- Task to carry out: Below is some data. Retype exactly the lines starting at the one with "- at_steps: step" and ending at the one with "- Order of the".

┌──

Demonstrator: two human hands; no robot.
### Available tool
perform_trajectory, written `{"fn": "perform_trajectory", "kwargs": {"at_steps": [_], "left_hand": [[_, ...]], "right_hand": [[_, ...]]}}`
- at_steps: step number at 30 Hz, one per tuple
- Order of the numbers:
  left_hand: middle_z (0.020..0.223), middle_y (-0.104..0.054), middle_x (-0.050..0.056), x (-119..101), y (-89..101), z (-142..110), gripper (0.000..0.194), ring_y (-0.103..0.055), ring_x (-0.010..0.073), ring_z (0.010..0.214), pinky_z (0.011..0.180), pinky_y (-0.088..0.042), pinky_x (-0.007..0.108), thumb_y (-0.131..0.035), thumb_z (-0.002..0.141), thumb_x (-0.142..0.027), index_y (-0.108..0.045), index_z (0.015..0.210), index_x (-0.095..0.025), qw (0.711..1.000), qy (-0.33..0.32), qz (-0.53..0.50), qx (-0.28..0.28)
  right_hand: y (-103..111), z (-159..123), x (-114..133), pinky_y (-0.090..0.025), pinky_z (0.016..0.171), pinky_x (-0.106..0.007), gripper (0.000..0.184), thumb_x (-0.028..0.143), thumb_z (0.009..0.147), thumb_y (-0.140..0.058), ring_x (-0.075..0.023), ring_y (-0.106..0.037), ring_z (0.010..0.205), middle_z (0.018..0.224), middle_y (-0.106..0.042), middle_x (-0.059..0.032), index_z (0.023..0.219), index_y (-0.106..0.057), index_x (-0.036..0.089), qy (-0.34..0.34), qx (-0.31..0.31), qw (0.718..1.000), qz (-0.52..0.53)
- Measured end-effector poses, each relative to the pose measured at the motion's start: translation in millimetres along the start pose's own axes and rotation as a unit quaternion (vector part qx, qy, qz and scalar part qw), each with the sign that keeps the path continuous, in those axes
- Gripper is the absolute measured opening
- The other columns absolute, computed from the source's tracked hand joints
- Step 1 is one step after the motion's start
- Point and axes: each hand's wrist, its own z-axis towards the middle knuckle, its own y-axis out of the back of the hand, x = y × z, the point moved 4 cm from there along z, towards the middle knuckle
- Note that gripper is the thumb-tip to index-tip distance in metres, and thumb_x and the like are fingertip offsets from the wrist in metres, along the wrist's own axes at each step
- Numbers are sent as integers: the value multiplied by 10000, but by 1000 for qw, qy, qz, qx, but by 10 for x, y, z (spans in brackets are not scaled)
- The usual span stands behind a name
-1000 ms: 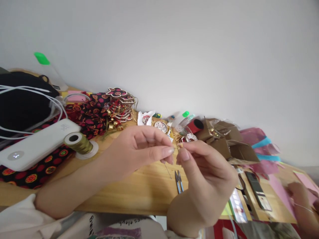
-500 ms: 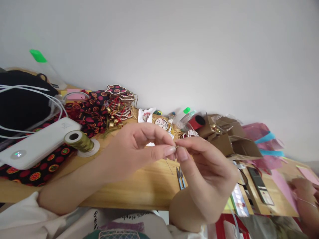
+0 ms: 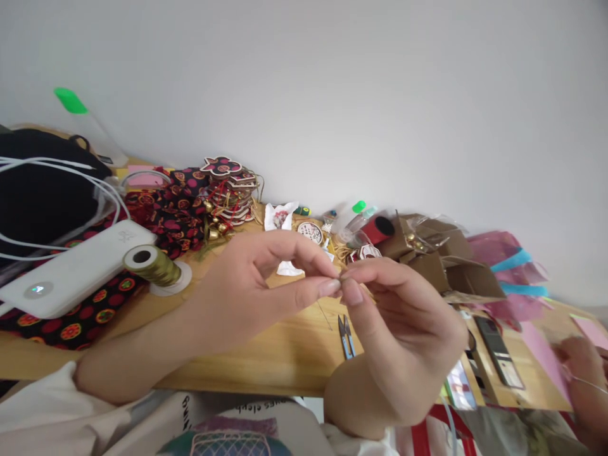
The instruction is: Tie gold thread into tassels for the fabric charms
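Note:
My left hand (image 3: 256, 285) and my right hand (image 3: 403, 335) meet above the wooden table (image 3: 247, 361), each with thumb and forefinger pinched together. Something tiny sits where the fingertips come together; it is too covered to name. Beneath the left fingertips a thin dark line (image 3: 325, 315) shows, a needle or a wire, I cannot tell which. Blue-handled thread snips (image 3: 346, 339) lie below the fingertips, partly behind the right hand. A spool of olive-green thread (image 3: 159, 267) rests left of my left hand.
Left are a white power bank (image 3: 80, 269), a black bag (image 3: 38, 202) and patterned fabric (image 3: 95, 310). Stacked ornaments (image 3: 232, 190) stand behind. To the right are an open cardboard box (image 3: 470, 275), a dark phone-like device (image 3: 498, 351) and another person's hand (image 3: 582, 361).
The right hand has shifted slightly right and the fingertips remain together in their pinch. The whole view has moved a little; the table items look unchanged.

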Motion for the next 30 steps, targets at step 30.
{"fn": "perform_trajectory", "kwargs": {"at_steps": [30], "left_hand": [[778, -716, -52, 16, -8, -17, 119, -639, 96, 712, 613, -489, 184, -685, 795, -114, -697, 799, -232, 1000, 12, 10, 0]], "right_hand": [[-7, 17, 42, -478, 563, -248, 181, 53, 813, -665, -115, -598, 679, 719, -651, 26, 891, -688, 214, 9, 10, 999, -33]]}}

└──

- Answer to this exercise:
- at_steps: step number at 30 Hz, one per tuple
- Order of the numbers:

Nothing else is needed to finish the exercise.